> _Collected data_
+++

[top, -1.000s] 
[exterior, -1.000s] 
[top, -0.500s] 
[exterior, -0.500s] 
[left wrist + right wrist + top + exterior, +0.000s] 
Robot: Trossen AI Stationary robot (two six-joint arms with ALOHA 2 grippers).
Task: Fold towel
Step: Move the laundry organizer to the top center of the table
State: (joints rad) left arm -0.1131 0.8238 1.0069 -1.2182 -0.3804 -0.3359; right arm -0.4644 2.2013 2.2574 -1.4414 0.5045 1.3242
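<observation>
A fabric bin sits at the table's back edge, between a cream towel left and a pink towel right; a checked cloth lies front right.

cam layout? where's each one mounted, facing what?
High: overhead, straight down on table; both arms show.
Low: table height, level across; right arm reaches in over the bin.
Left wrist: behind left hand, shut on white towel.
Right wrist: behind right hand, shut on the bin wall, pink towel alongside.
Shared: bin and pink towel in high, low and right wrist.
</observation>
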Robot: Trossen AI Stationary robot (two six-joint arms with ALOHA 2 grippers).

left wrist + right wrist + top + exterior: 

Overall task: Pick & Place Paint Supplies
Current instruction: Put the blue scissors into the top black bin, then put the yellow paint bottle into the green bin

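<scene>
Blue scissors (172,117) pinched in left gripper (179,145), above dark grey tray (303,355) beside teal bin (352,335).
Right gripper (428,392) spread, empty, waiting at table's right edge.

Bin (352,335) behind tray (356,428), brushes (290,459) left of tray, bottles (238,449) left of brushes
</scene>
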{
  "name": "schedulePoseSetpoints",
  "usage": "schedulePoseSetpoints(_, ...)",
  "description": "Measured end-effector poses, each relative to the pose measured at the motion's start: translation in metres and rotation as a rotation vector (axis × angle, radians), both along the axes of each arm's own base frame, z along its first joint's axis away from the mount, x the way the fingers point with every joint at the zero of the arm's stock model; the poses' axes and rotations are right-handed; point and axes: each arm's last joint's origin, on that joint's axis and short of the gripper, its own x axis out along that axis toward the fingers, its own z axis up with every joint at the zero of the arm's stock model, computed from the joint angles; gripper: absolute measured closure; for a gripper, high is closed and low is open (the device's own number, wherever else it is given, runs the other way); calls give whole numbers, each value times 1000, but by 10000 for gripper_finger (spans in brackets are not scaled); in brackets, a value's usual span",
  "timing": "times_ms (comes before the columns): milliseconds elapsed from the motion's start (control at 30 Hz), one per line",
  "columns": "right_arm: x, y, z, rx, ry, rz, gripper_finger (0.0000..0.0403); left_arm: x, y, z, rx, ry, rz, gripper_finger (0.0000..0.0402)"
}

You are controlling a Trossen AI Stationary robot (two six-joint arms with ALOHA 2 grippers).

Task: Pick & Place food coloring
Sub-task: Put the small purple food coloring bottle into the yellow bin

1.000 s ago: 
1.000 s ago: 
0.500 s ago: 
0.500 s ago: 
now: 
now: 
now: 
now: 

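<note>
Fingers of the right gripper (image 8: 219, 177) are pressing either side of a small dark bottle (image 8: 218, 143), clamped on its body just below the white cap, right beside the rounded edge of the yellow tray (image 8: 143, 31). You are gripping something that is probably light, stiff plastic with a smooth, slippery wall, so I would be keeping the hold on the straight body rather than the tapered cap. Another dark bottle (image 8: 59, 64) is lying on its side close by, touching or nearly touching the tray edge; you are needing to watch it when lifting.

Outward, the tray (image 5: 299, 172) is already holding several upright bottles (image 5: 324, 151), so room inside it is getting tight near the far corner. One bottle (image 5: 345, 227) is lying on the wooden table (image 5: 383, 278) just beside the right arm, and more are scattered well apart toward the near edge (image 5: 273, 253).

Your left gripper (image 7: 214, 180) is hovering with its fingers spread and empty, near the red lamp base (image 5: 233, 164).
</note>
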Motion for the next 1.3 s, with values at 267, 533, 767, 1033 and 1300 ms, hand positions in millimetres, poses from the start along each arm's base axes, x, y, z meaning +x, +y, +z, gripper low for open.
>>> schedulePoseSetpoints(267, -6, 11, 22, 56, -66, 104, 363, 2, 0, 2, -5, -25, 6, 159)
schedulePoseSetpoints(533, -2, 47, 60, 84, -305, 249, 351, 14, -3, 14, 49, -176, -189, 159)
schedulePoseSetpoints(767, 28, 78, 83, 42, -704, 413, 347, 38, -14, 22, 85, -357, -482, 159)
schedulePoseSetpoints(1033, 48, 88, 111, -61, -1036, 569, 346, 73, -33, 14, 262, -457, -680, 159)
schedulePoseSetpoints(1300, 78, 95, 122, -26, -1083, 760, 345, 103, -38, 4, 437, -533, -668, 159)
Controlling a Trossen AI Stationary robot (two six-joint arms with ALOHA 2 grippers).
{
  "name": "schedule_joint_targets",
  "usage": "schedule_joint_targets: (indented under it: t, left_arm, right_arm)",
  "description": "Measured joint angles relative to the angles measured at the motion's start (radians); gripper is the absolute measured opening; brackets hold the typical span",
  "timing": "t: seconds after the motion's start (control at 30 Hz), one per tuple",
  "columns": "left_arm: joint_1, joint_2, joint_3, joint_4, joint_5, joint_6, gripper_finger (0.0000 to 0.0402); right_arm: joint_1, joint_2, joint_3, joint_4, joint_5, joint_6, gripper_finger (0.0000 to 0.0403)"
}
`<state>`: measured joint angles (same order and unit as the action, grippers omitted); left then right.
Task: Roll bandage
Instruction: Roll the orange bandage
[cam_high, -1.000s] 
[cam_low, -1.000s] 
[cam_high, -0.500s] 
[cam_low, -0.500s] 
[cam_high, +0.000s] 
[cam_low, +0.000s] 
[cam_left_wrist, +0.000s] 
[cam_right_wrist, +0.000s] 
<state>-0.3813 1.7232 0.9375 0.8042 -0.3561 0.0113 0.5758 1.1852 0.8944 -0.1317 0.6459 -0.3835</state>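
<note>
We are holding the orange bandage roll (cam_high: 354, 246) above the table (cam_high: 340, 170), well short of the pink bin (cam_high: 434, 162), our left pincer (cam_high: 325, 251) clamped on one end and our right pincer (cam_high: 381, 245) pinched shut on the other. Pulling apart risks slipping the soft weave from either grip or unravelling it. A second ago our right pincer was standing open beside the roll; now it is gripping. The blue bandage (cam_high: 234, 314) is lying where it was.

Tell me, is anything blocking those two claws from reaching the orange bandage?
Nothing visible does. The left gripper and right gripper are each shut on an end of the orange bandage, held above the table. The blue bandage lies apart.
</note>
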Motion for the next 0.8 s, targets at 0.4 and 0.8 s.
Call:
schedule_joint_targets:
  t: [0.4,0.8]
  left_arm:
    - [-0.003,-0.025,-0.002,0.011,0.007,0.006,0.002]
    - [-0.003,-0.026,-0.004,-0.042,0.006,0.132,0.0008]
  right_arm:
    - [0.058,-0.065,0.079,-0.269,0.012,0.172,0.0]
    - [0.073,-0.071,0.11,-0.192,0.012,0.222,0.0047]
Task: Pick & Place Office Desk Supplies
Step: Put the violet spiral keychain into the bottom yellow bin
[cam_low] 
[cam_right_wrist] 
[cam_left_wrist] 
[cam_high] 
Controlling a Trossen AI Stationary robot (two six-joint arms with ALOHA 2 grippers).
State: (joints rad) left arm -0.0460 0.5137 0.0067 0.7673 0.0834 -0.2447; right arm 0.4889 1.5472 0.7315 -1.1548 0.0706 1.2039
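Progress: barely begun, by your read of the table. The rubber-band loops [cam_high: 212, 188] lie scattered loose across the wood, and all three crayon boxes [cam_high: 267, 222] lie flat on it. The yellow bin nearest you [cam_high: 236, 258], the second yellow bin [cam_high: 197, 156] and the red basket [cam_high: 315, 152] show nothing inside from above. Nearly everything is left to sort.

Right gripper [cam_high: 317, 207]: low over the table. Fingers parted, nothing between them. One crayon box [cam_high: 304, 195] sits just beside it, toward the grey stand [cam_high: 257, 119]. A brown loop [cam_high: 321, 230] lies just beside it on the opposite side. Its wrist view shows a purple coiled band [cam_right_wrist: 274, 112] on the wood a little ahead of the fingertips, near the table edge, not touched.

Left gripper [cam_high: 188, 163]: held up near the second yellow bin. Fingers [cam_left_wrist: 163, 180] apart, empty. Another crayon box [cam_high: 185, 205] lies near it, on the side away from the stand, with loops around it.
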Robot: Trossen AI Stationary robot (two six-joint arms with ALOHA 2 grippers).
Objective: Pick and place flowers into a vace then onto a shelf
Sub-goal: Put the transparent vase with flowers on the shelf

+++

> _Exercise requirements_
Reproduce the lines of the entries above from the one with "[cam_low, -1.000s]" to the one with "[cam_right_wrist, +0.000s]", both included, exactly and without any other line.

> _Solution to the problem_
[cam_low, -1.000s] 
[cam_high, -0.500s] 
[cam_low, -0.500s] 
[cam_high, +0.000s] 
[cam_low, +0.000s] 
[cam_left_wrist, +0.000s] 
[cam_right_wrist, +0.000s] 

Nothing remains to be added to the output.